Go line by line through the records below. Copy whichever lines contain the string "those".

(Saved entries)
|---|
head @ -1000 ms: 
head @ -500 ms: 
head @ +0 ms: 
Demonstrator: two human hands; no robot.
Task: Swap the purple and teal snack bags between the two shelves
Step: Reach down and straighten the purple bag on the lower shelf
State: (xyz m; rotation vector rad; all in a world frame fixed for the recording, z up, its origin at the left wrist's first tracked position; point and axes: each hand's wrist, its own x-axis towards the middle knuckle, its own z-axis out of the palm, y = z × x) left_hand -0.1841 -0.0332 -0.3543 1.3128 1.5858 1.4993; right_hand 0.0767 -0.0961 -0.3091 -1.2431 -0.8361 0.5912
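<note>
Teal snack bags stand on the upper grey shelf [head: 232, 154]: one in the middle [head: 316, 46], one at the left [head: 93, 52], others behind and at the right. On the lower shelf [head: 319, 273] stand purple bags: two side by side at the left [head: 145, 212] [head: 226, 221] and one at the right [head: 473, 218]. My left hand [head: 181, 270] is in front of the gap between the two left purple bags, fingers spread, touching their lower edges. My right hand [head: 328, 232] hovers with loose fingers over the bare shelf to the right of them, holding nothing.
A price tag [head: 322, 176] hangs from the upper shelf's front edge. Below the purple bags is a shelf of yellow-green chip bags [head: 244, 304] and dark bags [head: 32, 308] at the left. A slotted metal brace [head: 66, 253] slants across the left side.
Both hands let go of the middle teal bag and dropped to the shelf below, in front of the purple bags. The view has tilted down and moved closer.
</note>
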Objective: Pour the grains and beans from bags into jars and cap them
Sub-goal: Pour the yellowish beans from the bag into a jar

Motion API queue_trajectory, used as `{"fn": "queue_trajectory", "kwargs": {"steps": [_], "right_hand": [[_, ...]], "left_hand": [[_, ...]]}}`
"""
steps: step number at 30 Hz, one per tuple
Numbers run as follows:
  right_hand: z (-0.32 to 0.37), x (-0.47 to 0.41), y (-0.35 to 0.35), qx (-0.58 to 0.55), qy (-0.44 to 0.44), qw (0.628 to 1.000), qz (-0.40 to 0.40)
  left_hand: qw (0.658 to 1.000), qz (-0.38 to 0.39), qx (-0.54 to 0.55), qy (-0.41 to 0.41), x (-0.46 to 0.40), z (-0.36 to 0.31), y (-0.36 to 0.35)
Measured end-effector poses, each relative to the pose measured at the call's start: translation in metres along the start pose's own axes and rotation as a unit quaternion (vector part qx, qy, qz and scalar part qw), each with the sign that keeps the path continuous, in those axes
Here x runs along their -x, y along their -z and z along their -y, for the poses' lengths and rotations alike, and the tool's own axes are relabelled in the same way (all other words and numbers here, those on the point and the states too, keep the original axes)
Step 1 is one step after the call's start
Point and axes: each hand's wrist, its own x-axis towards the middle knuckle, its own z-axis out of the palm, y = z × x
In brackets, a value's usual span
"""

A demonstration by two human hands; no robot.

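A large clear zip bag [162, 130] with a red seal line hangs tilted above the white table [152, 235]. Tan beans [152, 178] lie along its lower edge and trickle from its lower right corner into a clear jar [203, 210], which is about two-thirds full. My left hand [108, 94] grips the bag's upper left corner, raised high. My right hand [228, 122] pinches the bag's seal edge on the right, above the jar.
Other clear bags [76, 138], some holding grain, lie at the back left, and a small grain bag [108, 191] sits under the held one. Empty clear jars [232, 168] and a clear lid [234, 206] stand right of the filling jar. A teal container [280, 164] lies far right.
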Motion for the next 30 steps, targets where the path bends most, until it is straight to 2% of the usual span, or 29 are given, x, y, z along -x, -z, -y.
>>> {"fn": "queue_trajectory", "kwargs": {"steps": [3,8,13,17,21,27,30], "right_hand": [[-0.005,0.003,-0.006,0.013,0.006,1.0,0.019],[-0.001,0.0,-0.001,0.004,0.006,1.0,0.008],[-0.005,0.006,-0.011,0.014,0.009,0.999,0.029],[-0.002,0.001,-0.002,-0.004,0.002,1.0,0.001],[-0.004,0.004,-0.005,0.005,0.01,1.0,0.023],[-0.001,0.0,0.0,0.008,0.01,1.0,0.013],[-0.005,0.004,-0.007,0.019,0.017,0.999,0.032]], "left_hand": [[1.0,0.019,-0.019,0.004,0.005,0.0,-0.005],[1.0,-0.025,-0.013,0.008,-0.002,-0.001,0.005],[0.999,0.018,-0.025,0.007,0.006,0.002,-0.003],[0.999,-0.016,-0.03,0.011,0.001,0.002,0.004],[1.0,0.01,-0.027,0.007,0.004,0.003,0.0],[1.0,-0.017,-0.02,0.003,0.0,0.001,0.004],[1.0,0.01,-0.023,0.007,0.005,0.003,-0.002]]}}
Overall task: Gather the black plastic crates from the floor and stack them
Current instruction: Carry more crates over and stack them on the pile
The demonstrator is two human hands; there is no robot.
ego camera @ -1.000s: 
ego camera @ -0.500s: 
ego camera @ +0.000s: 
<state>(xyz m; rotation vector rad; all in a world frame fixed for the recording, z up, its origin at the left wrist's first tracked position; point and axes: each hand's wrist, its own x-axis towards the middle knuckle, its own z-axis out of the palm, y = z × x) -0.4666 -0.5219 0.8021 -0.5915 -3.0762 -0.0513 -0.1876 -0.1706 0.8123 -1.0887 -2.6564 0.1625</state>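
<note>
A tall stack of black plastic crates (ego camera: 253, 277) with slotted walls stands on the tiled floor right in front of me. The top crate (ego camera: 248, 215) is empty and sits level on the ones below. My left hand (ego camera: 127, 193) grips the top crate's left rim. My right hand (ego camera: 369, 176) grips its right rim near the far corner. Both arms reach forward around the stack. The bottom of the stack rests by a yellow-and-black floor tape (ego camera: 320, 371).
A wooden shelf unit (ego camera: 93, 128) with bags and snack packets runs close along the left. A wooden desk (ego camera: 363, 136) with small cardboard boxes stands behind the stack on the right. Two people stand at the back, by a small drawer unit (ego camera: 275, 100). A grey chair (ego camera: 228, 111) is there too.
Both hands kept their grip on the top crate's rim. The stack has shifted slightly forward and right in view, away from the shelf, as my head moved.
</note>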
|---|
◆ Exercise result:
Measured end-effector poses, each relative to the pose measured at the call's start: translation in metres along the start pose's own axes and rotation as a unit quaternion (vector part qx, qy, qz and scalar part qw), each with the sign that keeps the path continuous, in those axes
Here x runs along their -x, y along their -z and z along their -y, for the poses' lengths and rotations alike, and the tool's own axes are relabelled in the same way (all other words and numbers here, those on the point and the states too, keep the original axes)

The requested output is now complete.